Joachim Fest, biógrafo de Speer, apuntó que entre mecenas y artista (cuando se conocieron, este era un joven de 29 años sin casi experiencia) existía una extraña corriente homoerótica. La gran cualidad de Speer fue darle y decirle a Hitler lo que este quería. La “teoría del valor de la ruina” fue el clímax de este metafórico matrimonio que se presentó ante el mundo, al más puro estilo de las lunas de miel, en París.
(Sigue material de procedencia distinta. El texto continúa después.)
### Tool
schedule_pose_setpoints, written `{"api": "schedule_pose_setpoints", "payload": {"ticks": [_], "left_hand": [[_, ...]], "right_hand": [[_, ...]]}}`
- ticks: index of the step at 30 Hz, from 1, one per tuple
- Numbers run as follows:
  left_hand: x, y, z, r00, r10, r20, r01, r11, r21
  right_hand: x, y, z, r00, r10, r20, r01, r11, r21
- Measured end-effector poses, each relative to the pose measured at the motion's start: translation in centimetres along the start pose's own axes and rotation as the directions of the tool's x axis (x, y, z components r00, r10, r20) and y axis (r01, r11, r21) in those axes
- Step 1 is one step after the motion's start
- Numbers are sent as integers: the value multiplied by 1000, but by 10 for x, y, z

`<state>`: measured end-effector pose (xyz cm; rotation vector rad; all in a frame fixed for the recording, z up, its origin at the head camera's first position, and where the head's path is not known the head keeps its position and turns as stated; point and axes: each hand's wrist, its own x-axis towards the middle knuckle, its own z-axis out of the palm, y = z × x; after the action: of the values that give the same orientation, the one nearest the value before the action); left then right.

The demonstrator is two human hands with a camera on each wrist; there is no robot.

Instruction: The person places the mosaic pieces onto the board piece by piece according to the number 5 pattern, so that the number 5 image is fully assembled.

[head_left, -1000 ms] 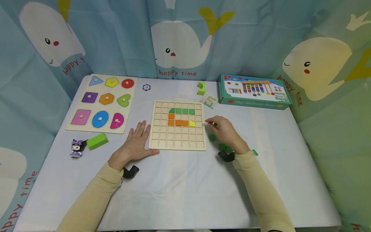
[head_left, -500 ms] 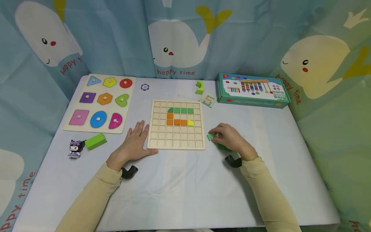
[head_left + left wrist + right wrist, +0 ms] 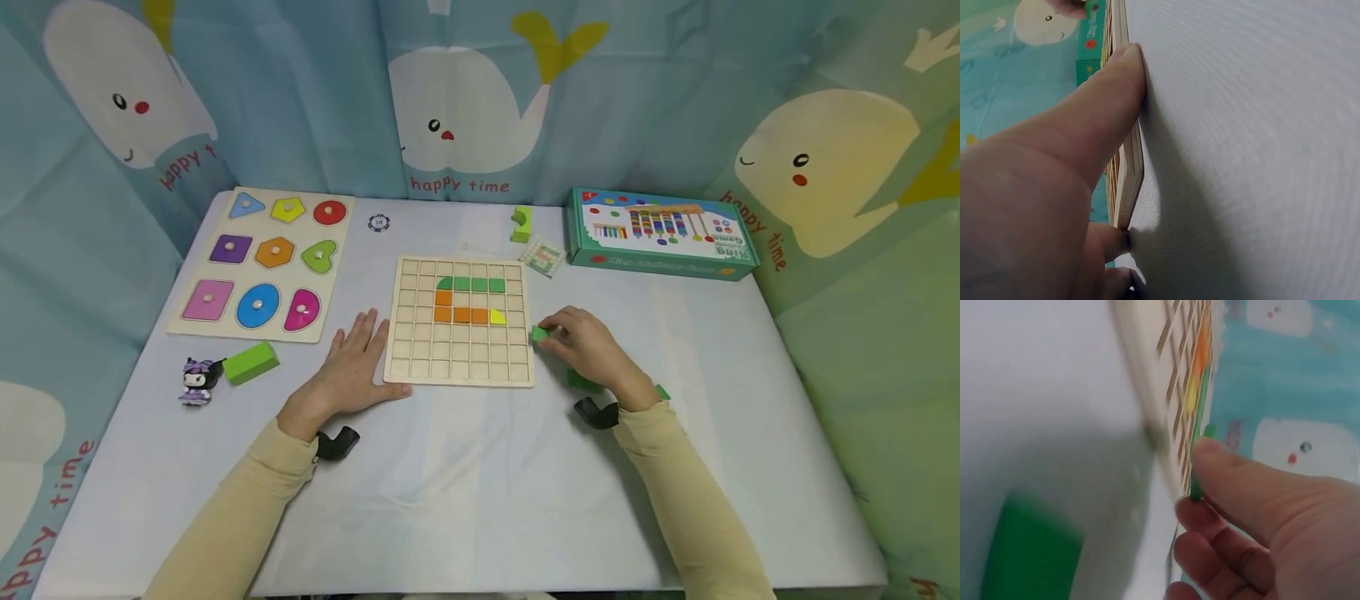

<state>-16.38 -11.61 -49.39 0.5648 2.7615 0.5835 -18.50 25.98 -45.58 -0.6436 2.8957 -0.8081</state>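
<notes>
A wooden grid board [image 3: 459,384] lies flat at mid-table, with a row of green tiles [image 3: 480,285], several orange tiles [image 3: 462,315] and one yellow tile [image 3: 498,317] in its squares. My left hand [image 3: 337,379] rests at its left side, fingers spread and thumb along the front corner; the left wrist view shows the thumb [image 3: 1116,87] against the board's edge. Between thumb and fingertips, my right hand [image 3: 592,354] pinches a small green tile [image 3: 538,334] just off the board's right edge. Below that hand lie loose green tiles [image 3: 582,381], partly hidden by it.
A shape puzzle [image 3: 251,333] with knobbed pieces lies back left, near a green block [image 3: 251,363] and a small figurine [image 3: 198,382]. Behind the board are a poker chip [image 3: 378,222], a green notched block [image 3: 521,225], a pattern card [image 3: 542,257] and a game box [image 3: 663,268].
My right hand dropped from beside the board to the loose green tiles, picked one up and moved back up and left toward the board with it. The left hand stays in place.
</notes>
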Motion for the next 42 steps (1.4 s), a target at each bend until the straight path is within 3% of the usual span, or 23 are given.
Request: {"api": "schedule_pose_setpoints", "payload": {"ticks": [5,12,19,24,31,42], "left_hand": [[1,-2,0,1000,3,0,-3,1000,8],[0,1,-2,1000,2,-7,-2,1000,0],[0,2,-2,1000,-5,0,5,1000,0],[0,2,-2,1000,-5,-1,5,1000,5],[0,2,-1,1000,-7,4,7,1000,5],[0,2,-2,1000,-7,8,7,1000,-3]], "right_hand": [[15,-18,11,999,-40,-8,41,998,42],[33,-32,26,998,-64,17,64,998,-2],[37,-34,31,999,-25,25,26,999,-34],[37,-35,32,999,-39,12,40,999,-31],[24,-18,15,996,-59,-72,58,998,-11],[-28,39,-23,990,51,-129,-56,998,-33]]}}
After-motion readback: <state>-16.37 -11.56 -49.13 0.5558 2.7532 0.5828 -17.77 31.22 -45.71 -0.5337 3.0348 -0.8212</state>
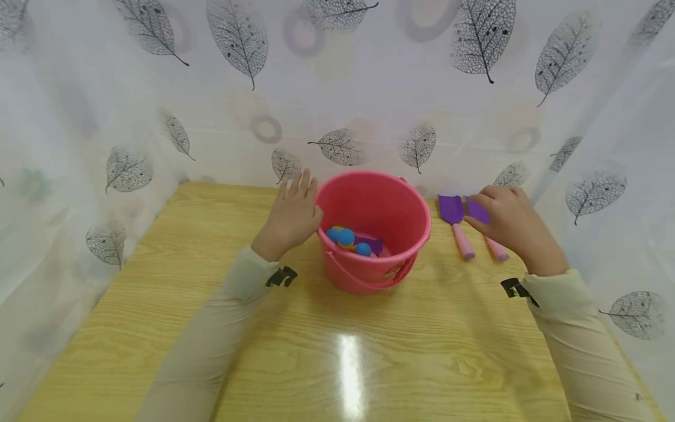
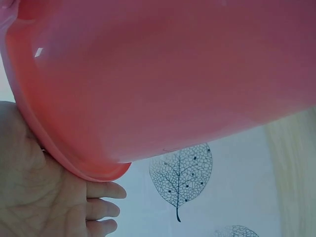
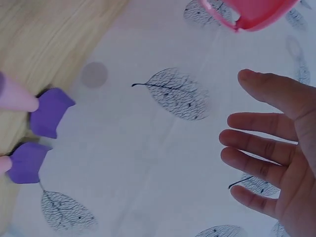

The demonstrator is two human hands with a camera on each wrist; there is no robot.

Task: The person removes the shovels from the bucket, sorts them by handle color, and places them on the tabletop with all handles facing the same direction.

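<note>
A pink-red bucket [image 1: 369, 199] stands on the table with small blue balls [image 1: 345, 237] and a purple piece [image 1: 371, 243] inside. My left hand [image 1: 292, 217] is at the bucket's left side with its fingers extended. In the left wrist view, that hand's thumb side [image 2: 39, 187] lies right along the bucket's rim [image 2: 64, 160]. Above two toy shovels with purple blades and pink handles, my right hand [image 1: 506, 220] hovers with nothing in it. One shovel [image 1: 451, 210] shows fully; the other's blade [image 1: 476, 211] is partly covered by the hand.
A white curtain [image 1: 364, 105] printed with dark leaves hangs behind the table and along both sides. The wooden tabletop [image 1: 422, 351] stretches toward me, with a bright reflection in front of the bucket. The bucket's handle [image 1: 348, 278] hangs down its front.
</note>
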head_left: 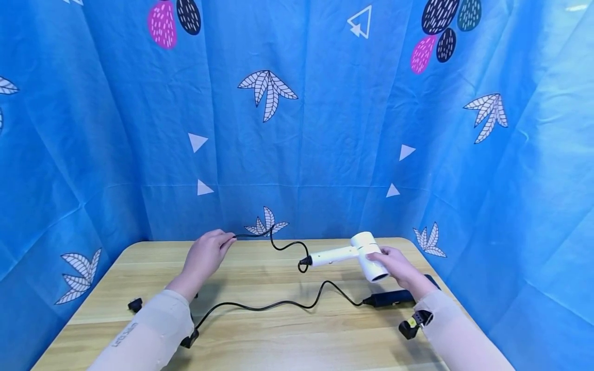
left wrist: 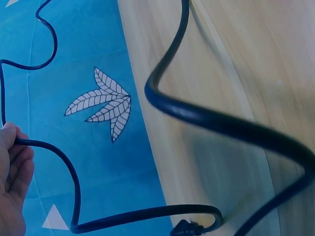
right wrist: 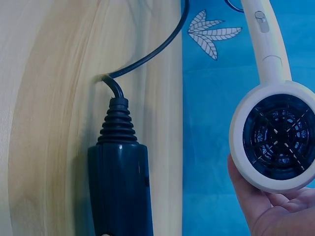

En 1937, la capital francesa albergaba una alicaída Exposición Universal. España estaba en guerra y Europa andaba ya crispada. Aquella iba a ser la exhibición de la propaganda. Roosevelt presentaba su New Deal a través de un pequeño rascacielos. Mussolini mostraba las maravillas de la arquitectura fascista. Y Stalin pensaba enmudecer el globo terráqueo con su realismo socialista: su pabellón era una especie de plinto coronado por dos figuras, un obrero y una campesina, de 25,5 metros de altura. La pareja avanzaba decidida hacia delante… Y lo que había delante era el pabellón alemán. El choque de los totalitarismos.
Speer tenía un as en la manga: había visto, por casualidad, los planos de su oponente y se puso a trabajar para contrarrestarlos. La fachada del pabellón alemán empequeñecía todo el recinto: una torre de 150 metros de altura coronada con un águila y una esvástica. A sus pies, un grupo escultórico de musculosos arios de siete metros de altura.
El estilo soviético y el nazi guardaban similitudes pasmosas, y ambos pabellones ganaron ex aequo la medalla de oro. Hitler y Speer quizá quedaron decepcionados con la cita parisina, pero en tres años la Ciudad de la Luz iba a ser suya. Además, les esperaban tantos planes con los que jugar en casa.
Hitler mandó desalojar el palacio de la Academia Prusiana de Bellas Artes para convertirlo en el estudio berlinés de Speer. Este gozaba de un sueldo superior al del alcalde de la ciudad. A cambio debía agasajar versallescamente al Führer.
Le construyó una maqueta de 30 metros de largo del nuevo Berlín, pintada con los colores de los materiales constructivos y con soldados de plomo desfilando por las calles. Algunas secciones eran móviles, para que el dictador las viera de cerca y experimentara con los juegos de luces y sombras. Muchas noches, tras la cena, Hitler regalaba a sus invitados una visita con linternas al proyecto en miniatura.
En su 50 cumpleaños, el tirano era el niño más feliz del mundo: Speer le había regalado una maqueta del arco del triunfo que tenían planeado, bajo la cual el Führer podía ponerse en pie.
La velocidad con que Hitler planeaba era pasmosa, pero la capacidad organizativa de Speer no le iba a la zaga. Durante la guerra, el Führer le llegó a nombrar ministro de Armamento y Producción de Guerra. Speer, para los proyectos constructivos, contaba con la ayuda inestimable de la Fábrica de Obras de Tierra y Piedra Alemanas, una sección de las SS.
Los prisioneros de los campos de concentración eran la base del sistema. Flossenbürg y Mauthausen se alzaron al lado de canteras. En Oranienburg se erigió una fábrica de ladrillos. En los juicios de Núremberg, Speer se dibujó a sí mismo como “el nazi bueno”, el que no sabía nada de los planes del Holocausto. Sin embargo, le cayeron 20 años de cárcel por el uso de mano de obra esclava.
Hitler tuvo muchos sueños, aunque poco tiempo para ponerlos en práctica: desde 1933 hasta 1945, con la Segunda Guerra Mundial en el tramo final. De aquella era aún quedan edificios, modificados, con nuevos usos y, desde luego, desprovistos de simbología. Otros fueron destruidos durante el conflicto y la posguerra se encargó de borrar sus restos. La “teoría del valor de la ruina” era un disparate, pero mejor que no quedara ninguna reliquia de aquella pesadilla.